Herman van der Merwe | 16/05/2020 21:05:16 |
![]() 180 forum posts | Notice the wood bits left over on my last photo. I used three hard wood wedges. Came of easily. In your case, you need heat and patience. |
Richard Kirkman 1 | 17/05/2020 13:39:46 |
334 forum posts 799 photos | We have success! Heated with a heat gun till it was almost too hot to comfortably hold, then just gave it a little pull and it went pop! Very easy. Unfortunately, as I pulled a little further, the inevitable happened, oil gushed out of the hole. So I quickly plugged it back in and drained the headstock.

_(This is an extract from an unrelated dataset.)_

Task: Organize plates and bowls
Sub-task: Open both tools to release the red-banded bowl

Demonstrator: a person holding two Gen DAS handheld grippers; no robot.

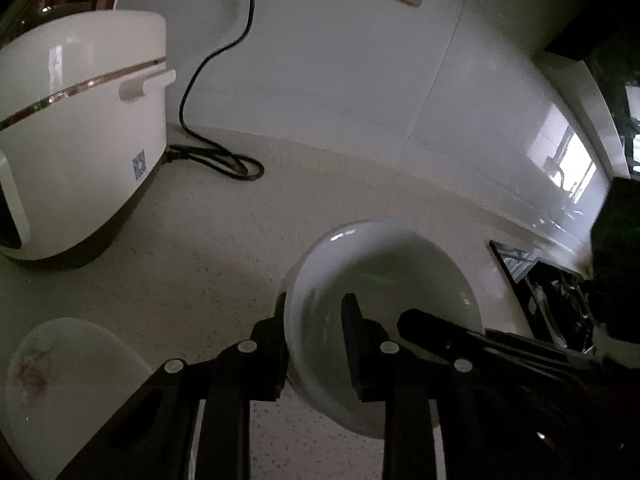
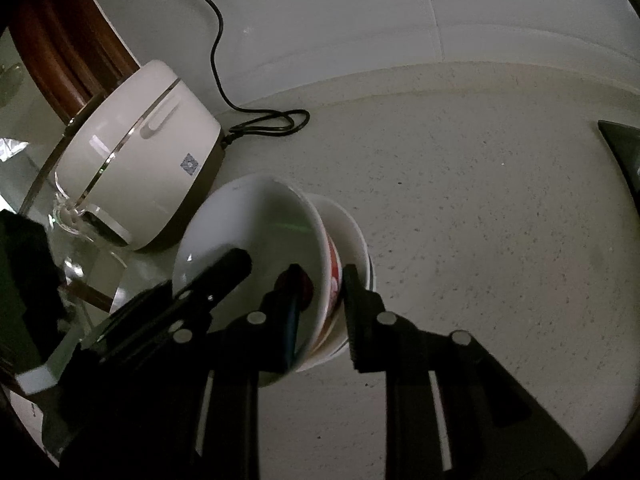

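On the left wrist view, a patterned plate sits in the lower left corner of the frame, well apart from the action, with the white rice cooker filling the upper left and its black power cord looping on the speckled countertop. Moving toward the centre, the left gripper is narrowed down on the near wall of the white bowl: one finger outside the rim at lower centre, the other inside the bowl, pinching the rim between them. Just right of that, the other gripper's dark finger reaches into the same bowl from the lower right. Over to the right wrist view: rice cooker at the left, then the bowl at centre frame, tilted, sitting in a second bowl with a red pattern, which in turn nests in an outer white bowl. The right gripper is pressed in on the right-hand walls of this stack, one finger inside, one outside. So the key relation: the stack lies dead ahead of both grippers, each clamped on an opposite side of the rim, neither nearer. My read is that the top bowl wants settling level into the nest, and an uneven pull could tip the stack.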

Not something I wanted to do for this, but necessary. The smell is back, so that must be the smell of the gasket cement. Definitely recognizable for the future. I even found the original gasket in there too. It was stuck on very well so I had to use a box cutter blade to slowly get it off, but now I have a template for the next one. So, onto the main problem. The leaking seal. It has a set of numbers on it, but I can't seem to get it out easily. The seal looks pretty shot. Looks like a leather one like the other one I replaced, but thicker. I'll get the numbers from the seal |
Richard Kirkman 1 | 17/05/2020 13:55:10 |
334 forum posts 799 photos | Will a replacement be something like this |
Herman van der Merwe | 17/05/2020 14:27:52 |
![]() 180 forum posts | Posted by Richard Kirkman 1 on 17/05/2020 13:55:10:
Will a replacement be something like this Nothing like a bit of heat to make a plan work! Well done I would recommend you go that route. Take the ID of the hole it fits into (in other words the OD of the seal) then the OD of the shaft it fits over and then the depth of the recess it fits in (in other words the thickness of the seal) then use the Timken oil seal selector to find what you need. You might have to look at the various types of seals listed as the D-d difference is quite a small value. Edited By Herman van der Merwe on 17/05/2020 14:29:45 |
Herman van der Merwe | 17/05/2020 15:23:50 |
![]() 180 forum posts | For reference and possible assistance here are two photos of the seal in my lathe. It has the number 1621 stamped on it.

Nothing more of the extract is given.